A farmer in Usulután, El Salvador, with parched corn. Temperatures in the area have hit 107 degrees Fahrenheit this summer. Credit: Oscar Rivera/Agence France-Presse — Getty Images
Wheat production in many countries of the European Union is set to decline this year. In Britain, wheat yields are projected to hit a five-year low. German farmers say their grain harvests are likely to be lower than normal. And in Sweden, record-high temperatures have left fields parched and farmers scrambling to find fodder for their livestock.
Palle Borgstrom, president of the Federation of Swedish Farmers, said in an interview that his group estimated at least $1 billion in agricultural sector losses.
“We get quite a few phone calls from farmers who are lying awake at night and worrying about the situation,” he said. “This is an extreme situation that we haven’t seen before.”
Christina Anderson contributed reporting from Stockholm, Nick Cumming-Bruce from Geneva, and Gene Palumbo from San Salvador, El Salvador.
Correction: August 9, 2018
An earlier version of this article described incorrectly an aspect of the average temperature for the United States between May and July.

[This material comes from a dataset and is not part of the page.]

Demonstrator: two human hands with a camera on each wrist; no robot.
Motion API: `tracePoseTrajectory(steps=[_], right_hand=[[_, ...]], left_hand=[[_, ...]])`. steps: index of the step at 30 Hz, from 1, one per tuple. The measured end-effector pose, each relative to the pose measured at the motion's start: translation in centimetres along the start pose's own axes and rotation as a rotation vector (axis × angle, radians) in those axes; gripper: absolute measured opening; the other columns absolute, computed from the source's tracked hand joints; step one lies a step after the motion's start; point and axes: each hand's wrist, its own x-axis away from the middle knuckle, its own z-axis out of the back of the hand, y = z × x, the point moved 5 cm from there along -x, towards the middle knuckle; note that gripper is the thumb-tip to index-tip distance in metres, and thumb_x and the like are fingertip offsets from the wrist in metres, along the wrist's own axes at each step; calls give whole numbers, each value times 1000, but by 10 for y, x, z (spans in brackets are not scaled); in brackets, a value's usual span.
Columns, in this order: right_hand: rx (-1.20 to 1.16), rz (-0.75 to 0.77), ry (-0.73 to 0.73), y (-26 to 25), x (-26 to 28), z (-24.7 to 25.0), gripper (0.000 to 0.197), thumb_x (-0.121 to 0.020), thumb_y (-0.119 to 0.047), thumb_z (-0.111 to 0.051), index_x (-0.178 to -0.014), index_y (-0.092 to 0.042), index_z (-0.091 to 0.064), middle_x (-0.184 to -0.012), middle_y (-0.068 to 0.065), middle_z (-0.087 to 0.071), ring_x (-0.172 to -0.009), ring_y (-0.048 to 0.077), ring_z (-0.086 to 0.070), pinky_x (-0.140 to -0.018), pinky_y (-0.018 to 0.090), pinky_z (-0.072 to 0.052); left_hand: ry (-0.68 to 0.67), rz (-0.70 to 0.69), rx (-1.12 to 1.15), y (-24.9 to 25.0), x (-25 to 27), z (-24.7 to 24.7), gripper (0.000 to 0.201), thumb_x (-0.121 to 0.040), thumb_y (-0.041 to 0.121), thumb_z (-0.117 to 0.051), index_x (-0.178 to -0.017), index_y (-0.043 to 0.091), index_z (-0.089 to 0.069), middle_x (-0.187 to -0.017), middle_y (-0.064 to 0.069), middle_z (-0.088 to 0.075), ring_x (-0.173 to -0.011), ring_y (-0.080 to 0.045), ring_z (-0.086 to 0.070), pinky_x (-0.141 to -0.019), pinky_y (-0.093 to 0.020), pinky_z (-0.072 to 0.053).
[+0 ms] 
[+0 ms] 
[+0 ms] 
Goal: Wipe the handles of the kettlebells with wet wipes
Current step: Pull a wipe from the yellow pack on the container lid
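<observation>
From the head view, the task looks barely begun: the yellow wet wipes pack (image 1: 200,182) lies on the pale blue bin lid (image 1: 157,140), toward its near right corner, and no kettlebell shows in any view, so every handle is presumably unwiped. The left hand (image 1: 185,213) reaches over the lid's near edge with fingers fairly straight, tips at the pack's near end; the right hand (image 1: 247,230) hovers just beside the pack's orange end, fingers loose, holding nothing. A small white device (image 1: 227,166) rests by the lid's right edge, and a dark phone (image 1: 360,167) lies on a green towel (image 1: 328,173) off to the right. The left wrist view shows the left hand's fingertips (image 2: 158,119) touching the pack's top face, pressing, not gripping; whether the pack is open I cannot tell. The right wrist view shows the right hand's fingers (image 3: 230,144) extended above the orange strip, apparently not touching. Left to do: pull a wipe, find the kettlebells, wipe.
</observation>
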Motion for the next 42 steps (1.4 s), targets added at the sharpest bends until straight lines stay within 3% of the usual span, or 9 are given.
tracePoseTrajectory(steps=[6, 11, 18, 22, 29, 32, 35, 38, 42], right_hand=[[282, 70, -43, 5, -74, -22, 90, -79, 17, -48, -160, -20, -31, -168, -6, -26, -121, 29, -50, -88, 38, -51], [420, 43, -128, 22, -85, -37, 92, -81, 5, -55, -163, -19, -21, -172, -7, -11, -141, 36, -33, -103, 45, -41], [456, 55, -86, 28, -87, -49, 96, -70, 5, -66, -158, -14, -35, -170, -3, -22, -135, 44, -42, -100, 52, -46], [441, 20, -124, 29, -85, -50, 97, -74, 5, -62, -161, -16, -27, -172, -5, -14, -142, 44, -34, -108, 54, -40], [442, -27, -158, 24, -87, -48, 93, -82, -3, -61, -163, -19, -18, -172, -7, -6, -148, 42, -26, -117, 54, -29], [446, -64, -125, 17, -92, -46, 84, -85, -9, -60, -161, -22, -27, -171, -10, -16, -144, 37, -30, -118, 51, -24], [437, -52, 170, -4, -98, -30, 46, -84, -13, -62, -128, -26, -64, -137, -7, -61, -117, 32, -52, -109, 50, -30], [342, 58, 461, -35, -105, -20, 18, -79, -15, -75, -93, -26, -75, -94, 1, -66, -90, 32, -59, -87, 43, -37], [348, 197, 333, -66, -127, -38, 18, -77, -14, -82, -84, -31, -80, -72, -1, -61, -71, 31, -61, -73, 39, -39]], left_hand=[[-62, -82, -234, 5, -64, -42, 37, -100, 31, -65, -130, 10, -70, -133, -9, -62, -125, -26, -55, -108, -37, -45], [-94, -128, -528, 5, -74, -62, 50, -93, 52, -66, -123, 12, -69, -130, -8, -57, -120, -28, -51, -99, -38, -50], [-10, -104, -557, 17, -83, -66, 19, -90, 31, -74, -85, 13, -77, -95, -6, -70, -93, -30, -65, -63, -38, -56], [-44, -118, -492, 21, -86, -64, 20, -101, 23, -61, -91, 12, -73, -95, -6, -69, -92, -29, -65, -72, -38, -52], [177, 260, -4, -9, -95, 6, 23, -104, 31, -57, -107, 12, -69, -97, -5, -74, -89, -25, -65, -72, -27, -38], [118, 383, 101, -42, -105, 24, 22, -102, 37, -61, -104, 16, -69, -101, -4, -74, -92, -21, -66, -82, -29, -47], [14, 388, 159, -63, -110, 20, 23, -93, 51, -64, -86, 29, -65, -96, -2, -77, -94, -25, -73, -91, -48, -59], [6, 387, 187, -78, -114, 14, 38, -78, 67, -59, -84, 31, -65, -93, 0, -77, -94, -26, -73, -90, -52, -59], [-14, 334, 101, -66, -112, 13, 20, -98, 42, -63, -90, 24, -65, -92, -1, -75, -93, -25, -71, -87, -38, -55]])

While that temperature, 70.9 degrees Fahrenheit, was 3.4 degrees Fahrenheit above average, it was incorrect to describe it as “almost 5 percent above average” because Fahrenheit temperatures are not absolute quantities and therefore changes cannot be expressed consistently in terms of percent.
Correction: August 12, 2018
An earlier version of this article misspelled the given name of a Stanford University climate scientist. She is Katharine Mach, not Katherine.